Slightly worse than the random forest so I'll go with that.
But we'll perform a cross validation scoring first:

In [31]:
from sklearn.model_selection import cross_val_score

svc_score = cross_val_score(svc, x_test, y_test_vec, cv=4)

In [32]:
svc_score

array([0.33050847, 0.37457627, 0.31578947, 0.33616299])

### Fine tuning
We'll use `GridSearchCV` to run trough different hyperparameter combinations

In [25]:
from sklearn.model_selection import GridSearchCV

param_grid = [{"n_estimators": [200, 250], "max_features": [9, 10, 11]}]

rfc = RandomForestClassifier()
grid_search = GridSearchCV(rfc, param_grid, cv=5, return_train_score=True)
grid_search.fit(x_train, y_train_vec)

GridSearchCV(cv=5, estimator=RandomForestClassifier(),
             param_grid=[{'max_features': [9, 10, 11],
                          'n_estimators': [200, 250]}],
             return_train_score=True)

In [26]:
grid_search.best_estimator_

RandomForestClassifier(max_features=11, n_estimators=250)

In [27]:
grid_search.best_score_

0.476033934252386

The `n_estimators` best value was the maximum so we'll try higher values:

In [23]:
param_grid = [{"n_estimators": [255, 270], "max_features": [10, 12]}]
grid_search = GridSearchCV(rfc, param_grid, cv=4, return_train_score=True)
grid_search.fit(x_train, y_train_vec)

GridSearchCV(cv=4, estimator=RandomForestClassifier(),
             param_grid=[{'max_features': [10, 12],
                          'n_estimators': [255, 270]}],
             return_train_score=True)

In [24]:
grid_search.best_estimator_

RandomForestClassifier(max_features=12, n_estimators=255)

In [25]:
grid_search.best_score_

0.46776272867386876

We see that the score dropped a little so I'll stop here and take the 250 and 11 values for `n_estimators` and `max_features`.

In [35]:
rfc = RandomForestClassifier(max_features=11, n_estimators=250)
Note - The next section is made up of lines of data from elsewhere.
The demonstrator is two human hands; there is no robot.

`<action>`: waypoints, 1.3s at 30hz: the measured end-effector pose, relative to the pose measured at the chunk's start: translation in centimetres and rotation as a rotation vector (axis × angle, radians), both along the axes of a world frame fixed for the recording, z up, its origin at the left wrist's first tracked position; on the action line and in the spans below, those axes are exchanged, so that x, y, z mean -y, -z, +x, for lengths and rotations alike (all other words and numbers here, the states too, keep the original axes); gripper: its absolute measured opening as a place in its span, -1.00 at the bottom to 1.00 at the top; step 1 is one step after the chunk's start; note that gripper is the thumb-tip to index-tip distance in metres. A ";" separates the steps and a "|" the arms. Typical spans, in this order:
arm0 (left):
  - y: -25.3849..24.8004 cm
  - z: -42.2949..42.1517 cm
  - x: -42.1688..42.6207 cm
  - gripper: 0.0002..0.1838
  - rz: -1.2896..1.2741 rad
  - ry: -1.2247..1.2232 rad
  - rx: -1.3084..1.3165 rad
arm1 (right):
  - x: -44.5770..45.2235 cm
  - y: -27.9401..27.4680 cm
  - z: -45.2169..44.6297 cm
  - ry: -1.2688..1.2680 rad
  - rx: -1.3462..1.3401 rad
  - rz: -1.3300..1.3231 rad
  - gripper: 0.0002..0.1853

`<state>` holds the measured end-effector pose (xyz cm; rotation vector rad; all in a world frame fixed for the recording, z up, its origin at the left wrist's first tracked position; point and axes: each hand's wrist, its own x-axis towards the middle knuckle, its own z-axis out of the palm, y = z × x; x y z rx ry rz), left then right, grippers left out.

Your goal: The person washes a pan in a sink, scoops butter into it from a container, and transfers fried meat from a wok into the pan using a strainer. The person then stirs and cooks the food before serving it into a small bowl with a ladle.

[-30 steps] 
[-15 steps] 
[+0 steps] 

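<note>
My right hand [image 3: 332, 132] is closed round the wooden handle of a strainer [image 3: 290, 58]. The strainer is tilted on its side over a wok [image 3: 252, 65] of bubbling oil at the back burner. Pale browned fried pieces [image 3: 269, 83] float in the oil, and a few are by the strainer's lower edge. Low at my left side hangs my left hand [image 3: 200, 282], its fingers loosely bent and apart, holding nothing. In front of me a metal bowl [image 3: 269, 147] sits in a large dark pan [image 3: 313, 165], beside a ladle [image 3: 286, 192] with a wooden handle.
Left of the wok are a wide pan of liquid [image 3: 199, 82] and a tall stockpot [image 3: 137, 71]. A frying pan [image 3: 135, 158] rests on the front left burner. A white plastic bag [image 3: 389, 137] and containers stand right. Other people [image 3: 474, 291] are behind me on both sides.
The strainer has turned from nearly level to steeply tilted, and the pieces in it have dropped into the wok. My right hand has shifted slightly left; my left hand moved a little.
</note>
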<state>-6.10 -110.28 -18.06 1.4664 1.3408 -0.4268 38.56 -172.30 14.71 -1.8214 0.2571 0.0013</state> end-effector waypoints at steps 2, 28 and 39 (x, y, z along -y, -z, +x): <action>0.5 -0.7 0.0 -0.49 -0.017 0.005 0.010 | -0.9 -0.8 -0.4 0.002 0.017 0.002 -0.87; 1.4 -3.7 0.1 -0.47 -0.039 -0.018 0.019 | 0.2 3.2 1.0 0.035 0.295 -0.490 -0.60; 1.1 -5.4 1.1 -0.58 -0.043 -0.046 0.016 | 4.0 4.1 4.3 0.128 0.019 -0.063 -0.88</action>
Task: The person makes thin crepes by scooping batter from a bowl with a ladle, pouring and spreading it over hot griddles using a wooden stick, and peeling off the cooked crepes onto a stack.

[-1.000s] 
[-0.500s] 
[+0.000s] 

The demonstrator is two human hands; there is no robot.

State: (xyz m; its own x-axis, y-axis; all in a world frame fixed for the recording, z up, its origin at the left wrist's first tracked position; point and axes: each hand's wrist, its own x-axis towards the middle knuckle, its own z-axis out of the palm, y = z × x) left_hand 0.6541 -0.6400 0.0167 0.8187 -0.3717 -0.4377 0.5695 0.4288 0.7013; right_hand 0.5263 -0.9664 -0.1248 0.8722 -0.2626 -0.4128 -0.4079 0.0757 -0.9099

So the best accuracy that we're going to get seems to be around 47% 

## Summary

In this project we managed to process the data with Pandas and Numpy, then split it into train and test sets, and trained 2 classification models, an SVM and a Random Forest Classifier, with the latter proving to be slighly more successful, and we used GridSearchCV to perform hyperparameter tuning, thought which we found that a number of 250 trees and 11 features works best, getting an accuracy of 47%.
In a future project I will use the actual images from the dataset to train a CNN to recognize the species.